Episodic memory captures what happened and what your team learned from it. When you tell Cleric, “this lag spike is expected during producer recovery,” that judgment gets encoded as a constraint on future investigations. The next time that pattern appears, Cleric checks episodic memory before paging anyone.
Procedural memory captures how your team actually debugs things. It learns that for memory alerts on your API pods, you always check for OOM kills before analyzing heap dumps. For latency spikes on background workers, you check queue depth first. It encodes the investigation strategies specific to your environment and services.
But knowing when a past pattern applies to a new situation and when it doesn’t is fundamentally harder. Infrastructure changes constantly: a memory about Redis cluster-7 becomes misleading after a migration. An investigation strategy that worked for one service can be wrong for another with similar symptoms. Stale or misapplied memory is worse than no memory at all, because the agent acts confidently on bad context. This is also why you need to measure investigation outcomes. When a memory leads to a faster resolution, it gets reinforced. When it leads the agent down a wrong path, it gets corrected or expired. Without that feedback loop, you can’t manage memory at all. This is why most teams that try to bolt memory onto an existing agent end up turning it off. Getting memory right means building retrieval, relevance, measurement, and expiration into the core architecture.

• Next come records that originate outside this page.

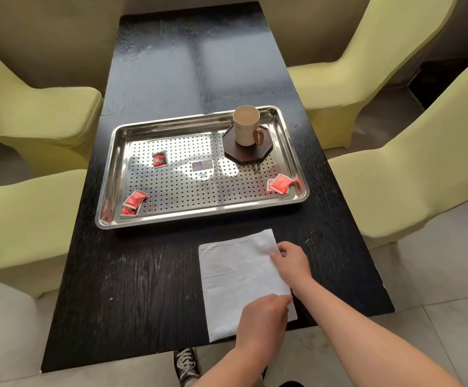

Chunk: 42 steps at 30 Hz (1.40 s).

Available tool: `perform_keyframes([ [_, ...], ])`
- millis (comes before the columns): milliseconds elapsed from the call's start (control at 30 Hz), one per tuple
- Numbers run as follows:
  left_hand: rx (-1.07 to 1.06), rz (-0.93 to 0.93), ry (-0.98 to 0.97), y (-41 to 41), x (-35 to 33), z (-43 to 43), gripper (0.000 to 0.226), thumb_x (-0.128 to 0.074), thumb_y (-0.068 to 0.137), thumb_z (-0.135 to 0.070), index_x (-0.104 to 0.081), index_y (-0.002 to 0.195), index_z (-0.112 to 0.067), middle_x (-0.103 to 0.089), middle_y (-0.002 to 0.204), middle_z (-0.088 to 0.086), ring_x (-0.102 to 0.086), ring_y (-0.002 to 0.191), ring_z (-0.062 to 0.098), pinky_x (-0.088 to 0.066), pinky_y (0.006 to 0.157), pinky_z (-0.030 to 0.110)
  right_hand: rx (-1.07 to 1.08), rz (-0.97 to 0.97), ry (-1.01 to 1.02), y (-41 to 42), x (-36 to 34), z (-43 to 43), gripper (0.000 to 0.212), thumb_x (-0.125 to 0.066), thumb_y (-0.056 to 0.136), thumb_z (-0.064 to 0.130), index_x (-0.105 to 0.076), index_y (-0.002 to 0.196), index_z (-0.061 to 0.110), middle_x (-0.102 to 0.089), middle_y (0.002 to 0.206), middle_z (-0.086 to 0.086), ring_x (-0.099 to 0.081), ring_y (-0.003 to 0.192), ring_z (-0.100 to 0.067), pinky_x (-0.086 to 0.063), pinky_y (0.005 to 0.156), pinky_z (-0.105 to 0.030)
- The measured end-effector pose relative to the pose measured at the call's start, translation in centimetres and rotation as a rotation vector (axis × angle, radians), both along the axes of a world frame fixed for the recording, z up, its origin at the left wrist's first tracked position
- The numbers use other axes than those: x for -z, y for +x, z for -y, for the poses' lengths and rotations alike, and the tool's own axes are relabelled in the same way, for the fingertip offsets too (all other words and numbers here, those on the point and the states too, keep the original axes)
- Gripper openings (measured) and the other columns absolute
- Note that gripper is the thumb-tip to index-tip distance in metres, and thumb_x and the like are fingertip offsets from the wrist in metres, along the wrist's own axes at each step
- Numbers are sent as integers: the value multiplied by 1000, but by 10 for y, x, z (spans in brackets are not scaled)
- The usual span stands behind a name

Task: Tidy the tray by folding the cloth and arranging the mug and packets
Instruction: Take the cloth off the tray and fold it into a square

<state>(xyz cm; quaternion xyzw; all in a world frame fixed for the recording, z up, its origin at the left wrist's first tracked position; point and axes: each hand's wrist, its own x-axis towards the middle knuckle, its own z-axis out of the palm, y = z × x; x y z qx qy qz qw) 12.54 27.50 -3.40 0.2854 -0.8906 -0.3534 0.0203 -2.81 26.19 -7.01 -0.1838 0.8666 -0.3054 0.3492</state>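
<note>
Both hands are on the white cloth (238,280), which lies flat on the black table (143,275) just in front of the tray (199,219), on the person's side of it. The right hand (291,261) has its fingers curled in at the cloth's right edge, up toward the corner nearest the tray, pinching that edge. The left hand (263,319) lies further from the tray along the same edge. Its fingers are bent tightly over the fabric there, and I cannot see where the thumb sits.

As for writing, there is little to read. A small rectangular label (202,165) with bluish print sits in the middle of the tray's perforated floor, its text too small to make out. The red packets (281,184) with white borders carry dark print that is also illegible. That bunch lies in the tray's near right corner, two more packets (135,199) overlap in its near left corner, and a single packet (160,159) lies left of the label.

A cream mug (246,125) with a brown handle stands upright in the tray's far right corner, on a dark octagonal coaster (244,155). Faint marks on its side are unreadable.

Pale green covered chairs (40,115) stand on both sides of the tray, and a black laced shoe (186,364) shows below the table edge.
</note>
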Motion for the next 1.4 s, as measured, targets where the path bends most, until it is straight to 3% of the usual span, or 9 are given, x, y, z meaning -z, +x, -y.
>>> perform_keyframes([
  [100,72,114,84,-8,3,-2,39,-47,93,-18,-61,129,-23,-70,119,3,-62,108,27,-49,89,39,-68,-20,71,-7,3,2,12,-66,92,24,-70,91,12,-70,84,-2,-66,80,-20,-54,73,-39],
  [233,136,190,176,4,8,-6,47,-44,87,-20,-61,131,-26,-67,126,-1,-60,114,22,-48,94,33,-132,-71,93,-10,5,-8,21,-65,91,23,-71,111,20,-72,98,4,-64,90,-15,-49,71,-30],
  [400,-146,162,215,43,17,10,38,-50,92,-24,-61,128,-30,-63,118,-16,-58,105,3,-46,94,23,-122,-111,173,-9,5,-29,35,-66,91,22,-66,126,20,-70,107,3,-63,98,-16,-45,79,-27],
  [533,-445,176,122,74,22,32,33,-61,90,-26,-61,123,-28,-51,102,-15,-52,96,5,-41,78,22,-194,-120,242,-5,3,-44,20,-64,90,25,-71,109,27,-67,89,12,-62,83,-12,-45,67,-29],
  [633,-685,291,109,89,28,44,47,-67,88,-28,-53,132,-22,-53,115,1,-51,107,19,-45,77,31,-224,-129,298,3,-1,-56,11,-61,87,22,-66,94,30,-67,86,9,-63,81,-15,-49,68,-32],
  [700,-820,350,247,95,34,50,59,-69,88,-33,-45,139,-16,-54,124,9,-54,108,22,-47,78,35,-221,-129,324,11,-2,-64,9,-62,86,20,-63,90,28,-67,86,6,-63,80,-17,-53,70,-34],
  [933,-849,392,459,100,46,47,63,-70,86,-40,-44,138,-14,-64,118,6,-59,99,22,-46,78,34,-177,-131,400,30,-1,-92,8,-65,86,29,-61,83,23,-66,78,5,-63,74,-16,-50,66,-31],
  [1133,-852,326,632,94,43,54,27,-76,81,-22,-60,103,-18,-68,97,0,-64,86,19,-57,79,42,42,14,302,44,1,-99,28,-60,95,36,-61,80,12,-70,74,-3,-72,59,-18,-63,70,-43],
  [1400,-1012,104,1084,100,43,63,23,-61,86,9,-69,102,-5,-72,103,15,-73,87,32,-56,58,29,291,167,125,45,-11,-96,15,-71,91,22,-65,84,9,-71,81,-7,-73,61,-19,-61,75,-42],
])
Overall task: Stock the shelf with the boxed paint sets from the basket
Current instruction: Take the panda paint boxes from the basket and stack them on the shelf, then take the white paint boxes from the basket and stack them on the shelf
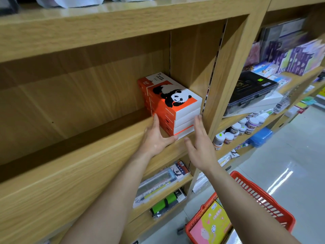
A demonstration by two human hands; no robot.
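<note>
A stack of several orange-and-white paint set boxes (174, 101) with a panda on top stands in the right corner of the wooden shelf (88, 155). My left hand (156, 138) lies open on the shelf board, fingers along the stack's left side and thumb against its lowest box. My right hand (200, 143) is open with straight fingers just right of the stack's front corner, near the upright. The red basket (263, 196) sits low at the right on the floor, holding a yellow-and-pink boxed set (212, 224).
A wooden upright (226, 85) bounds the compartment on the right. Beyond it, shelves carry a black case (249, 88), paint jars (241, 127) and purple books (299, 59). Lower shelves below hold packaged stationery (163, 180). The rest of the shelf board stretches left.
</note>
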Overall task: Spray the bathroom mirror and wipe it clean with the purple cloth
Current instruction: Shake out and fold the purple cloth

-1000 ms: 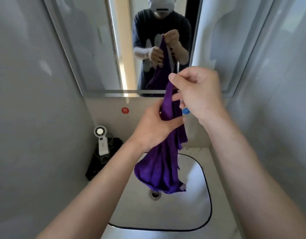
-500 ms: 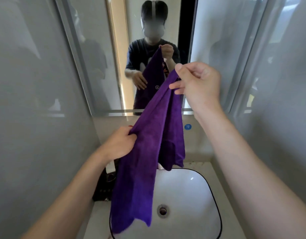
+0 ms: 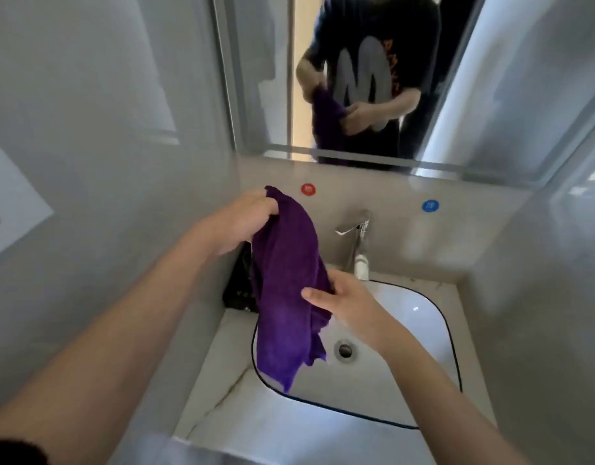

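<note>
A purple cloth [image 3: 287,290] hangs in loose folds above the left side of the white sink [image 3: 417,333]. My left hand [image 3: 242,219] grips its top edge near the back wall. Lower down, my right hand [image 3: 343,302] holds the cloth's middle from the right, thumb across the front. The bathroom mirror [image 3: 266,78] fills the wall above and reflects a person in a dark shirt with the cloth. No spray bottle is in view.
A chrome tap [image 3: 358,239] stands behind the sink, with a red dot [image 3: 308,189] and a blue dot [image 3: 430,205] on the wall above it. A dark object [image 3: 237,286] sits in the left corner behind the cloth. Grey walls close in on both sides.
Both hands have come down from mirror height to above the sink. My right hand let go of the top corner and now holds the cloth's middle; my left hand holds the top.
</note>
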Motion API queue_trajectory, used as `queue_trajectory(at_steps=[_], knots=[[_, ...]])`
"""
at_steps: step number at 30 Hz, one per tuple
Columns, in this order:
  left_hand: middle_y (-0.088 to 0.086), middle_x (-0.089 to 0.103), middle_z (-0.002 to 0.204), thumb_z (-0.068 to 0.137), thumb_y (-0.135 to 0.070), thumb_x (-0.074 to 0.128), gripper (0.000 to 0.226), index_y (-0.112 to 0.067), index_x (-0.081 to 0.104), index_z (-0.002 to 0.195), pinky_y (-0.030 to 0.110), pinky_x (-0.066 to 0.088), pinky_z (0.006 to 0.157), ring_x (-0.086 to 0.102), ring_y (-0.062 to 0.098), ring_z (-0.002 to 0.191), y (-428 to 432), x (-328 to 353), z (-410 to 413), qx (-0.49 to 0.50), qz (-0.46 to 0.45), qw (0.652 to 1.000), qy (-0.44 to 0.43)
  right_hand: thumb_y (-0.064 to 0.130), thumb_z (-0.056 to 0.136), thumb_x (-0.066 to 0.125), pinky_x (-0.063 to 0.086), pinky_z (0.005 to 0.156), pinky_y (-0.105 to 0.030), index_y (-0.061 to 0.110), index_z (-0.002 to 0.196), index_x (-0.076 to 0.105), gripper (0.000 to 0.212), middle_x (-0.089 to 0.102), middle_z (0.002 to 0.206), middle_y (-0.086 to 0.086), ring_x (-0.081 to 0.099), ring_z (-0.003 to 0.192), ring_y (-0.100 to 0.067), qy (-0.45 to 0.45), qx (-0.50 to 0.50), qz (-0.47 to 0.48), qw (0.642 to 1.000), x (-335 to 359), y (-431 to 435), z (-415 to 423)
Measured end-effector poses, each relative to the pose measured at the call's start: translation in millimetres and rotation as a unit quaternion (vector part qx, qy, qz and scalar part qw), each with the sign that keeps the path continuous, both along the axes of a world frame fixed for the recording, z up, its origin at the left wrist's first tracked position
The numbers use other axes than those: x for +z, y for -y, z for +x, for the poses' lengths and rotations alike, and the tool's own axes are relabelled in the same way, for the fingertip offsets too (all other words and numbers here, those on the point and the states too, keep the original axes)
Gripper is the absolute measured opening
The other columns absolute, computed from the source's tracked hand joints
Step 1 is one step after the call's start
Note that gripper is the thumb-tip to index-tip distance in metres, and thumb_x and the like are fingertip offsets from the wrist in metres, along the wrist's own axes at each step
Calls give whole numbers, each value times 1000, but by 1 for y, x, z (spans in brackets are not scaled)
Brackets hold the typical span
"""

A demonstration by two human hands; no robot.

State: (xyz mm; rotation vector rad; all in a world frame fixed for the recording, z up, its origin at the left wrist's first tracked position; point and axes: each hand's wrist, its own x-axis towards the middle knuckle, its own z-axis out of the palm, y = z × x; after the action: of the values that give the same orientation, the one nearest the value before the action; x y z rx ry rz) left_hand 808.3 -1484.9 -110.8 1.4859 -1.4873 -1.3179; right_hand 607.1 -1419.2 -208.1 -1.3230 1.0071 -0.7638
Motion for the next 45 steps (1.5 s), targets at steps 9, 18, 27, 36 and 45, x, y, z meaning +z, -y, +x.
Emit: queue_trajectory(at_steps=[9,18,27,36,45], knots=[[-1,62,64,98,-24,58,32,-15,60,68,20,46,52,61,1,49,-29,-75,69,149,22,982,115,21,97,62,56,81,-42,17,71,80,32,77,78,-9,71,74,-26,65,-188,74,977,-19,1,7],[5,77,102,77,-7,81,36,-12,68,110,38,60,83,75,23,92,-66,-92,102,92,71,992,57,3,79,78,55,76,-37,10,96,71,19,74,86,-6,69,79,-23,-29,-72,-26,997,26,36,-20],[-8,62,114,99,-22,56,38,-32,45,134,36,51,96,63,12,105,-58,-86,100,96,-19,991,89,0,87,73,52,75,-32,22,90,63,24,71,87,0,65,77,-14,-84,-131,-126,980,42,53,-27],[3,78,91,101,-9,44,31,-13,75,99,28,57,79,72,14,83,-70,-53,44,89,-38,984,-148,19,88,72,56,84,-33,37,84,68,20,72,92,8,67,91,-14,-133,-264,-226,928,47,79,-35],[22,59,128,89,-14,50,45,4,53,130,48,43,103,55,38,120,-78,-57,11,74,71,900,-424,50,96,57,45,66,-34,5,69,58,52,64,68,-9,59,66,-24,-223,-257,-86,936,-1,29,0]])
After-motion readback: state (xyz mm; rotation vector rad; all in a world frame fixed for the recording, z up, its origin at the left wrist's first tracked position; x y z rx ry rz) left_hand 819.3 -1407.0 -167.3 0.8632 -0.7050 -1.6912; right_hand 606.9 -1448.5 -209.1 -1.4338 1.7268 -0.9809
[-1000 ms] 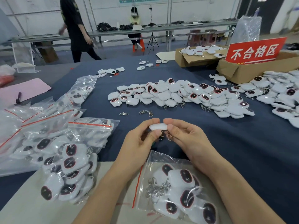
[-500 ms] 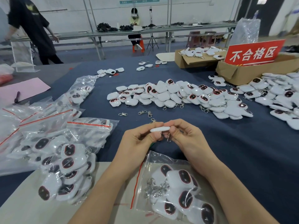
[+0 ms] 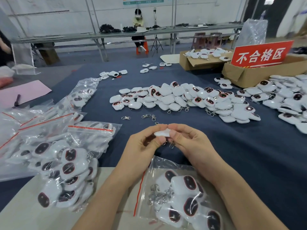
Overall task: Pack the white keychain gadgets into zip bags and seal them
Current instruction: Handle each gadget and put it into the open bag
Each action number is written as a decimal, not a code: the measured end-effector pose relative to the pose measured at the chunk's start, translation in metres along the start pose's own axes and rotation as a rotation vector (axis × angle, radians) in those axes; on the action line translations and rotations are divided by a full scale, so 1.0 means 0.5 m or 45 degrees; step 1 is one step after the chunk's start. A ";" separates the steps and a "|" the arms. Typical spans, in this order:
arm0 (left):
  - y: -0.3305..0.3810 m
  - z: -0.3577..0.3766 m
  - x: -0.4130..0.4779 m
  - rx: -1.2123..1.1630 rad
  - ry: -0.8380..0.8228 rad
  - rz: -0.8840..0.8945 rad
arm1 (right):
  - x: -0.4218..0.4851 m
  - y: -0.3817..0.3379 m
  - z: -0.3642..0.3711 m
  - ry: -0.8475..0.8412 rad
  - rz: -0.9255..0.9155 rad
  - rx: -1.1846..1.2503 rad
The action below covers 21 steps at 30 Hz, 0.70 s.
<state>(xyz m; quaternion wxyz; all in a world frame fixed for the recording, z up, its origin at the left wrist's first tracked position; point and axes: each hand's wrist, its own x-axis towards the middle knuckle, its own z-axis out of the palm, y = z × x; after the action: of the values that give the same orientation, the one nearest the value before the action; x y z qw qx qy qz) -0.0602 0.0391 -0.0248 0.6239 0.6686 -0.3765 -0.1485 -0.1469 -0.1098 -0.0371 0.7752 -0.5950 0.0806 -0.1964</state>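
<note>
1. The held gadget (image 3: 162, 132), white and rounded, is pinched edge-on between the fingertips of the left hand (image 3: 141, 146) and right hand (image 3: 191, 143), above the bench (image 3: 249, 155). Its metal clasp (image 3: 172, 144) dangles beneath.
2. The near zip bag (image 3: 159, 165), clear with a red zip strip along its left end, lies flat at the bench's near edge. It holds several gadgets, dark oval faces up.
3. The filled bags (image 3: 99, 136) lie heaped at left.
4. The loose gadgets (image 3: 179, 98) lie heaped mid-bench, some face up, some face down.
</note>
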 end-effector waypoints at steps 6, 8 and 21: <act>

Fewer steps, faster identification
In our live demo, we ran the same investigation twice. On the first run, Cleric had no prior context: it worked through the full investigation path, querying metrics, correlating logs, and exploring multiple hypotheses across a long sequence of tool calls. On the second run, Cleric pulled in context from the earlier investigation. It still investigated, validating the current state, checking whether conditions had changed, but needed fewer steps to reach the same finding: 7 minutes instead of 11. That’s the difference between an agent that starts from scratch every time and one that compounds knowledge. And it extends beyond a single investigation. That context compounds, but only if it’s captured somewhere other than an individual engineer’s head.
Today, that knowledge is trapped in individuals, lost when people leave or rotate off on-call, and inaccessible at 2 am. As one engineer told us: “A lot of it is tribal knowledge… It’s all in their heads.” With operational memory, every correction, every “this is normal,” every debugging strategy persists in the system. Engineers still make the decisions; they just make them faster with better context.
Cross-service incidents also become more tractable. The ML team ships a model that increases API call volume, hits rate limits from capacity planning, and triggers cost alerts. Three alerts fire across three teams. Without memory, that’s three separate investigations. With memory, the system connects the events, identifies the model deployment as the root cause, and surfaces one incident instead of three.
What compounds and what doesn’t
Investigation logic will commoditize. Every AI tool will eventually be able to query metrics and parse logs. You could argue that foundation models with long context windows will get good enough to derive expected behavior from code and documentation alone. But the difference between “this Redis spike is a problem” and “this Redis spike happens every night during the backup window” lives in operational experience, not documentation. Production environments are idiosyncratic in ways that are hard to extract from static sources, and that knowledge doesn’t transfer across companies. Regardless of where you land on that, the question is the same: after 100 alerts, is your AI dramatically better than it was at alert 1? If the answer is no, something fundamental is missing.